**YOUR OBJECTIVE:** In your answer, repeat each line of the data exactly.

● ● ● ● ● ● ●

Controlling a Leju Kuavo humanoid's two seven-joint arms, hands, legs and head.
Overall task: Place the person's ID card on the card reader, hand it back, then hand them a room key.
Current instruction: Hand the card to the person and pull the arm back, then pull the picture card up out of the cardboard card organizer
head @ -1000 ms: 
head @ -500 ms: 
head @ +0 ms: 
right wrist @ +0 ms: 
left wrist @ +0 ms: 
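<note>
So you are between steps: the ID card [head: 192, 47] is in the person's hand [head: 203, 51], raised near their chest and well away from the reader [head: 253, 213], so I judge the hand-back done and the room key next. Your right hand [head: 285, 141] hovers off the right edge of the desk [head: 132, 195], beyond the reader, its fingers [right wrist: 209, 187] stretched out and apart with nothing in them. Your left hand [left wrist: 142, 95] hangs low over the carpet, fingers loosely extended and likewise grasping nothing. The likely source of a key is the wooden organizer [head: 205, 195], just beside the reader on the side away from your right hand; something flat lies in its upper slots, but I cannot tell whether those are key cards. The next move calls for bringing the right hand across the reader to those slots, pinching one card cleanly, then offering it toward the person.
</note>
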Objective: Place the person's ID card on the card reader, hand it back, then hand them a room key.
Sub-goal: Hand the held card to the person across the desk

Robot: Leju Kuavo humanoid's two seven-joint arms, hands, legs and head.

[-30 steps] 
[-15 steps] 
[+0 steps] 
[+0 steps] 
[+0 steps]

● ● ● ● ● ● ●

**EXPECTED ANSWER:**
Controlling a Leju Kuavo humanoid's two seven-joint arms, hands, legs and head.
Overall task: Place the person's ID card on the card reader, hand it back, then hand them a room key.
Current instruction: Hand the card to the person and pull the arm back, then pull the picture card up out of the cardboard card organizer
head @ -1000 ms: 
head @ -500 ms: 
head @ +0 ms: 
right wrist @ +0 ms: 
left wrist @ +0 ms: 
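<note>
So you are between steps: the ID card [head: 192, 47] is in the person's hand [head: 203, 51], raised near their chest and well away from the reader [head: 253, 213], so I judge the hand-back done and the room key next. Your right hand [head: 285, 141] hovers off the right edge of the desk [head: 132, 195], beyond the reader, its fingers [right wrist: 209, 187] stretched out and apart with nothing in them. Your left hand [left wrist: 142, 95] hangs low over the carpet, fingers loosely extended and likewise grasping nothing. The likely source of a key is the wooden organizer [head: 205, 195], just beside the reader on the side away from your right hand; something flat lies in its upper slots, but I cannot tell whether those are key cards. The next move calls for bringing the right hand across the reader to those slots, pinching one card cleanly, then offering it toward the person.
</note>
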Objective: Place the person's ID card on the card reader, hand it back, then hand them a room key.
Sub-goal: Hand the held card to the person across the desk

Robot: Leju Kuavo humanoid's two seven-joint arms, hands, legs and head.

[-30 steps] 
[-15 steps] 
[+0 steps] 
[+0 steps] 
[+0 steps]

The work on this exercise is finished.